摘要

We tested the hypothesis that racial differences in vitamin D levels are associated with racial disparities in insulin resistance between blacks and whites. Among 3628 non-Hispanic black and white adults in the National Health and Nutrition Examination Survey from 2001 to 2006, we examined the association between race and insulin resistance using the homeostasis assessment model for insulin resistance. We conducted analyses with and without serum 25-hydroxyvitamin D (25[OH]D).
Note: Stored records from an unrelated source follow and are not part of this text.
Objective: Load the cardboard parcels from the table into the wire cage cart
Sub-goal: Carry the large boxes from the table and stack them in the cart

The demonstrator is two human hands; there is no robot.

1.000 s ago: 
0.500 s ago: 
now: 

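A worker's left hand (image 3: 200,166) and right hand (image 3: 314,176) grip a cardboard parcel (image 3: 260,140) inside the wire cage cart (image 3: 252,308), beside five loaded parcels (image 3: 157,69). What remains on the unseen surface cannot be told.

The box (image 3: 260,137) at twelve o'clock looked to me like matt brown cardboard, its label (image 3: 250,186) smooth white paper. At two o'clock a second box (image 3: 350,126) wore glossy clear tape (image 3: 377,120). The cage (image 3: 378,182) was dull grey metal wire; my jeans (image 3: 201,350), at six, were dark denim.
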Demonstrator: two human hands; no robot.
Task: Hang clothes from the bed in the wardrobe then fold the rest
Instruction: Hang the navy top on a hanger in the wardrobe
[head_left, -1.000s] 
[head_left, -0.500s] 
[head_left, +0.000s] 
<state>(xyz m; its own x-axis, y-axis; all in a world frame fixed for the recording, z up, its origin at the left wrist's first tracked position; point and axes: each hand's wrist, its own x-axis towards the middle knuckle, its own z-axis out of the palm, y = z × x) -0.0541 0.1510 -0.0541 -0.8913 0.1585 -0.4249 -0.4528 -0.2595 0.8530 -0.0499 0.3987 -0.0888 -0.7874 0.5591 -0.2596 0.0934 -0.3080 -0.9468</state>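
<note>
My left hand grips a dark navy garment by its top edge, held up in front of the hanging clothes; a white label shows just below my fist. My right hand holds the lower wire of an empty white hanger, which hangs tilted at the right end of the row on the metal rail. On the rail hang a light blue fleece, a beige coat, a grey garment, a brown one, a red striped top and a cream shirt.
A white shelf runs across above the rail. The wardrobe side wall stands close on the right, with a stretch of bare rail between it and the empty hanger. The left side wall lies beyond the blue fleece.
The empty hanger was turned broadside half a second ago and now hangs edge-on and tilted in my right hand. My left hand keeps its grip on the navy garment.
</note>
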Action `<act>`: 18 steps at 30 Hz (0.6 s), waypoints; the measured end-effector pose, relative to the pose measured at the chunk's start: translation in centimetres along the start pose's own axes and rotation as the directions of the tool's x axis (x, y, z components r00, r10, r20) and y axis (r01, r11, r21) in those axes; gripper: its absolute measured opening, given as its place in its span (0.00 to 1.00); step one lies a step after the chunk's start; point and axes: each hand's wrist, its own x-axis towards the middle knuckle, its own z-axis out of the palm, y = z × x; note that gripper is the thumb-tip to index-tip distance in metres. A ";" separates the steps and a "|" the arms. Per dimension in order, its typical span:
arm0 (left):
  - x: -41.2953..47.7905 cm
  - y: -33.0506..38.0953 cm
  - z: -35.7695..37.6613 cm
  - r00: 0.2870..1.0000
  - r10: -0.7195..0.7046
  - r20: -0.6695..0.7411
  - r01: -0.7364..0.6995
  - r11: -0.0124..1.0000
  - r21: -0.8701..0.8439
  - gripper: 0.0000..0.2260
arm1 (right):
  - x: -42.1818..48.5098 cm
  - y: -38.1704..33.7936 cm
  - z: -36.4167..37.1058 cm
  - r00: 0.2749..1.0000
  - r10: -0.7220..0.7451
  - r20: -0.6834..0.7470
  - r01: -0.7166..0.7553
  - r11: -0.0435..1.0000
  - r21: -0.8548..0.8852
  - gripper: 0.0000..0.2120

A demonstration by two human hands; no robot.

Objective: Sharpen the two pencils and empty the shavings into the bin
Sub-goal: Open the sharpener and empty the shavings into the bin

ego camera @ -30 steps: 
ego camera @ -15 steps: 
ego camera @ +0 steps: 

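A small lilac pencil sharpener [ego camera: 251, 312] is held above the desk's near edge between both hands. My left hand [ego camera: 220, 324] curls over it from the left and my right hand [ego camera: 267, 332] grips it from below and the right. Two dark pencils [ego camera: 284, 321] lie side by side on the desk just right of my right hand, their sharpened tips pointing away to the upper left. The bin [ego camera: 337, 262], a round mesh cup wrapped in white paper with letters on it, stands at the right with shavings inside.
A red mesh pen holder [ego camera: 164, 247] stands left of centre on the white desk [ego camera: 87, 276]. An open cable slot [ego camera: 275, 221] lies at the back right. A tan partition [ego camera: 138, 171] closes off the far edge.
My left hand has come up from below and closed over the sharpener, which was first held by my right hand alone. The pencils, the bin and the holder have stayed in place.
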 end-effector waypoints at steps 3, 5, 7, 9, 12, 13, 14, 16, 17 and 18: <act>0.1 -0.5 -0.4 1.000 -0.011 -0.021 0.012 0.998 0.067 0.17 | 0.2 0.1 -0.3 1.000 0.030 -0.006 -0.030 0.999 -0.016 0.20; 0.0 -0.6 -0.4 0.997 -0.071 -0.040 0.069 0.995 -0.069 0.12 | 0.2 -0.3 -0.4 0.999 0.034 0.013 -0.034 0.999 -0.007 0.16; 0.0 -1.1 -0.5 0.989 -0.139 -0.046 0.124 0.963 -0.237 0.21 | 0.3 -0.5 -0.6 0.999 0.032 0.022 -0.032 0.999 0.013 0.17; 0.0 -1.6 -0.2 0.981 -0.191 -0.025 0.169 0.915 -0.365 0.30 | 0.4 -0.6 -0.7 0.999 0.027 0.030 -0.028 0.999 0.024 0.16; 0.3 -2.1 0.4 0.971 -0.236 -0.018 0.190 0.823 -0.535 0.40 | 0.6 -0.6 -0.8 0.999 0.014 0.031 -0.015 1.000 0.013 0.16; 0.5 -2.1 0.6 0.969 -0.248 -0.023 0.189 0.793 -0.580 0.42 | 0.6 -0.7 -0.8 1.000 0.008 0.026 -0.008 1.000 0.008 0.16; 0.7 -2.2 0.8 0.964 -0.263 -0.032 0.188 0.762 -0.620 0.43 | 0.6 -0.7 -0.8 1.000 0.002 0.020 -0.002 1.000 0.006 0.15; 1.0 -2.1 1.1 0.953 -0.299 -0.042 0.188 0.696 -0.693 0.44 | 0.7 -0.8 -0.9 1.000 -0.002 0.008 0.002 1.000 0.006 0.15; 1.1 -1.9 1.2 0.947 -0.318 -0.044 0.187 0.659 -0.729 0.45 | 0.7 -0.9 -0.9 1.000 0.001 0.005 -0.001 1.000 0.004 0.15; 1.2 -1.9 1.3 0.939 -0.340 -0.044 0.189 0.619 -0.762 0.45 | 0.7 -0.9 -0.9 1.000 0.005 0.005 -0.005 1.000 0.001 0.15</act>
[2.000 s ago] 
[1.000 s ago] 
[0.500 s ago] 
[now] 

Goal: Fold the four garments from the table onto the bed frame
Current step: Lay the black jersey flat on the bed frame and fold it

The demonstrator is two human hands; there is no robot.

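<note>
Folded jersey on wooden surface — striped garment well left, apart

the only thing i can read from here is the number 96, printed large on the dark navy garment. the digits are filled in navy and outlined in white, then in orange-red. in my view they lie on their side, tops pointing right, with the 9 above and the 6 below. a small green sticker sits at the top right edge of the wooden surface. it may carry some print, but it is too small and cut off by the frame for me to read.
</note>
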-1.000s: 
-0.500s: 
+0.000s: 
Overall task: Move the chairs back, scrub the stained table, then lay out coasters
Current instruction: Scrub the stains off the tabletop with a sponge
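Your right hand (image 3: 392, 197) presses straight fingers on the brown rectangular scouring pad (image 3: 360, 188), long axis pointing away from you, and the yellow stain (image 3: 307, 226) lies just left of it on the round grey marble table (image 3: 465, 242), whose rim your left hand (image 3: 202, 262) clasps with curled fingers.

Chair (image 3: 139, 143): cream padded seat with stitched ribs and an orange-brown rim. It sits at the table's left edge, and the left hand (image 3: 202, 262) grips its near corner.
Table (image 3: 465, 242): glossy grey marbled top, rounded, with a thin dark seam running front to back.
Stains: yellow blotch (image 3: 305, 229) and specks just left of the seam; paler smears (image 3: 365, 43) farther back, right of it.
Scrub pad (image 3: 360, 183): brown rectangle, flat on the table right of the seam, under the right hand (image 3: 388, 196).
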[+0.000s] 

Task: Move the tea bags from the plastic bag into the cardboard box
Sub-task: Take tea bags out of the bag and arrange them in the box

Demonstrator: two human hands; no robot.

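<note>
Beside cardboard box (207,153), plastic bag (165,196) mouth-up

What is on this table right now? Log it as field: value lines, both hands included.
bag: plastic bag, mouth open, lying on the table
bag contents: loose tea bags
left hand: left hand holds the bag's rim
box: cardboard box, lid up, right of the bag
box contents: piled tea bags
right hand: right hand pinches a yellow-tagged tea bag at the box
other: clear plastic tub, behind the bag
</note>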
We adjusted for age, sex, educational level, body mass index, waist circumference, physical activity, alcohol intake, smoking, estimated glomerular filtration rate, and urinary albumin/creatinine ratio. Blacks had a lower mean serum 25(OH)D level compared with whites (14.6 [0.3] ng/mL vs 25.6 [0.4] ng/mL, respectively; P < .0001). Blacks had a higher odds ratio (OR) for insulin resistance without controlling for serum 25(OH)D levels (OR, 1.67; 95% confidence interval, 1.26-2.20). The association was not significant (OR, 1.28; 95% confidence interval, 0.90-1.82) after accounting for serum 25(OH)D levels. The higher burden of insulin resistance in blacks compared with whites may be partially mediated by the disparity in serum 25(OH)D levels.